My pulse is probably perfect, calmed by the lie. I’ve always been a liar. Maybe that’s why writing came so naturally. A thousand lies, disguised in a character’s voice, bits of my life sprinkled through the pages, the perfect camouflage for whatever it is I feel the urge to say.
“I got a great parking spot.” Mark comes from somewhere, a grin on his face like he has accomplished something other than irritating me. I’m still not sure why he’s here. We wrote all of Saturday and most of Sunday, finishing off the weekend with some well-needed alone time. Then, this morning, he was there—on my porch—all but insisting that he bring me to this appointment, even though a taxi was on call and available.
“Yippee.” I watch as the woman drops my wrist and reaches for the blood pressure cuff.
“This place is nice.
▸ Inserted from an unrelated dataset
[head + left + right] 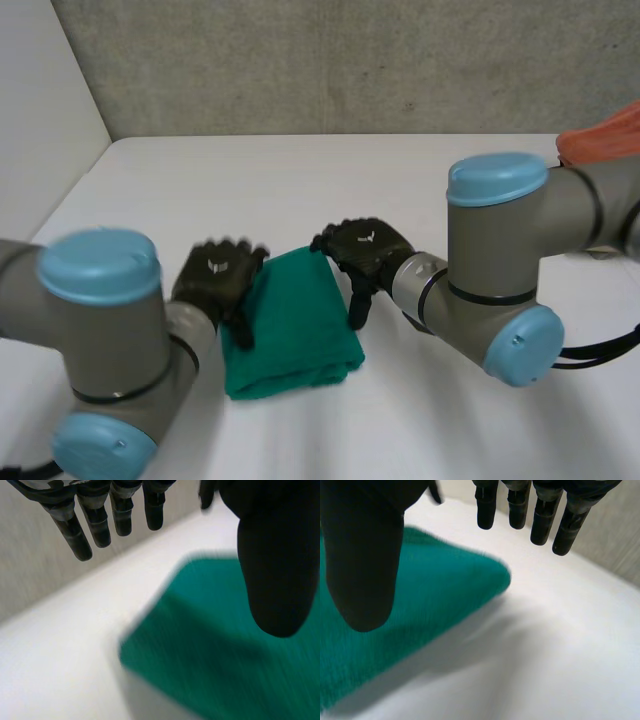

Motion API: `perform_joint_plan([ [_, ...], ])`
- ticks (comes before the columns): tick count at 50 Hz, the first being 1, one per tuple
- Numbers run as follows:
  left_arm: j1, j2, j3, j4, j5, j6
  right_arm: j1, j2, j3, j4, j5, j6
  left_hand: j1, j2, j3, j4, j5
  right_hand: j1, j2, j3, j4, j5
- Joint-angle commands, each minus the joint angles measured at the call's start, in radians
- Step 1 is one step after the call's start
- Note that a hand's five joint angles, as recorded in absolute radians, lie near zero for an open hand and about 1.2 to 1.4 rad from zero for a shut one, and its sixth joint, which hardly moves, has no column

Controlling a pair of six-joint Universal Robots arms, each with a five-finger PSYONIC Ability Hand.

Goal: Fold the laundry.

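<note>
The green cloth (290,325) lies in the lower middle of the head view as a compact folded packet on the white table (300,180), its lower edge thick with stacked layers and its shape slightly skewed rather than square. The left hand (218,278) sits just at the packet's left edge and the right hand (362,248) just at its upper right corner, so the cloth is flanked on both sides. In the left wrist view the fingers (80,535) hang straight and spread with the thumb (277,555) set apart over the green fabric, holding nothing; the right wrist view shows the same, straight fingers (540,520) over bare table beyond the cloth's corner and the thumb (365,555) above the fabric, with nothing in its hold. Whether either thumb actually touches the cloth I cannot tell. The main risk is that a thumb this close to the top layer catches it and peels the fold open, or that a sideways brush pushes the whole packet across the smooth table. A further fold on the skewed packet would likely leave its edges uneven. Further out, an orange cloth (603,138) lies at the upper right edge, behind the right arm, where a wide swing could snag it.
</note>
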Motion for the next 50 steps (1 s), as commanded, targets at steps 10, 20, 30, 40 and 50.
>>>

The chemo area has little cubbies. Much nicer than where Ellen was.”
Ellen. His voice softens when he says it. I feel a pang of jealousy and poke out. “Please don’t make this entire thing a tribute.”
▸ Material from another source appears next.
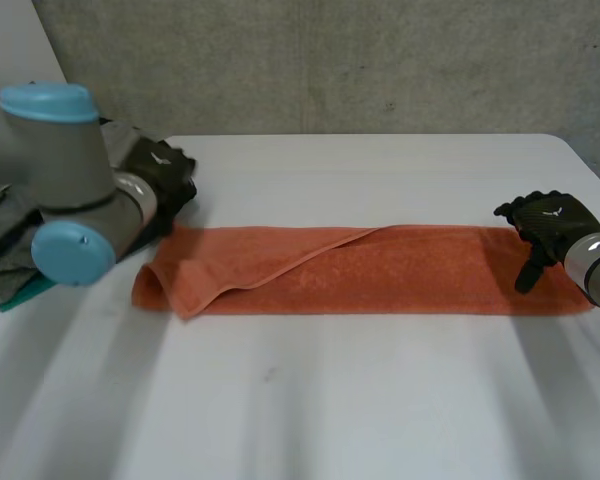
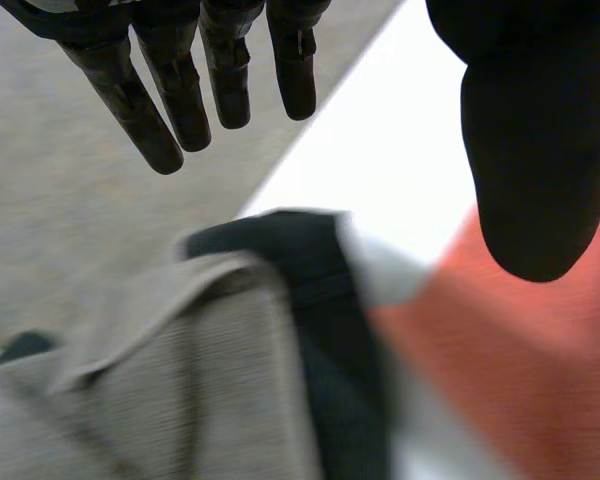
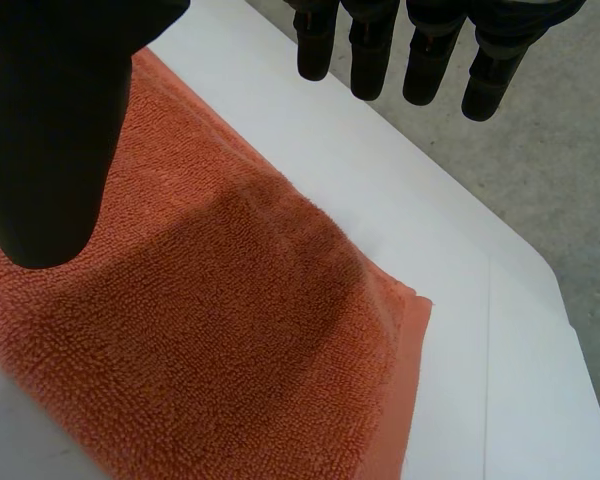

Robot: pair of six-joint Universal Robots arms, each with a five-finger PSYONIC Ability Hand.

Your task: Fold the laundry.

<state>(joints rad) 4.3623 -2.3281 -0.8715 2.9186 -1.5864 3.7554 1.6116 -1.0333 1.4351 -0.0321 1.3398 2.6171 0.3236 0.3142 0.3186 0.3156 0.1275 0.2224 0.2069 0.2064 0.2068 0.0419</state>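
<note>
The left hand (image 2: 525,140) and right hand (image 3: 50,130) are hovering, fingers (image 3: 368,55) wide, the orange towel (image 1: 380,270) under their thumbs, probably needing corner grasps next.

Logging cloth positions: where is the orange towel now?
Head view: the orange towel lies across the white table, stretching from the left hand to the right hand.

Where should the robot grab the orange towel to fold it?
Probably at its short right end, pinching the edge from above. The towel lies flat in a long strip, and that end sits smooth just below the open right hand. The other end is bunched up, so it is harder to pinch cleanly.
</note>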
His nostrils flare a bit and I watch with interest. He has more minute reactions than Simon ever did. Like flared nostrils. I always thought that was a book thing, one of those literary reactions that never actually happens in real life, like swooning heroines or angrily shook fists. I expect an apology but he says nothing and I like him a little more for it.
“Looking good!” The woman says brightly, and I don’t know how that could be possible, but I can’t bitch at a woman wearing purple kitten scrubs. “Let’s get you in to see the doc.”
The doc is different than the one who handed over my death sentence. He’s an oncologist, and will handle my crumbling body for the remainder of my life. I stare at the Harvard diploma on his wall as he explains, without introduction or cushioning, the next few months, and how my body may react to it. He is an enthusiastic prescription writer, and fills out five different scripts, passing me the stack that will allow me enough drugs to weather a gunshot wound. I tell him that I’ve done just fine on my current meds, but he doesn’t seem to care. He’s pure doom, wrapped in pale skin and too much ear hair, his voice clinical and dull, the kind that has me ready to nod off within minutes. He doesn’t meet my eyes, he doesn’t smile, and if there was an empathy class at Harvard, he flunked it.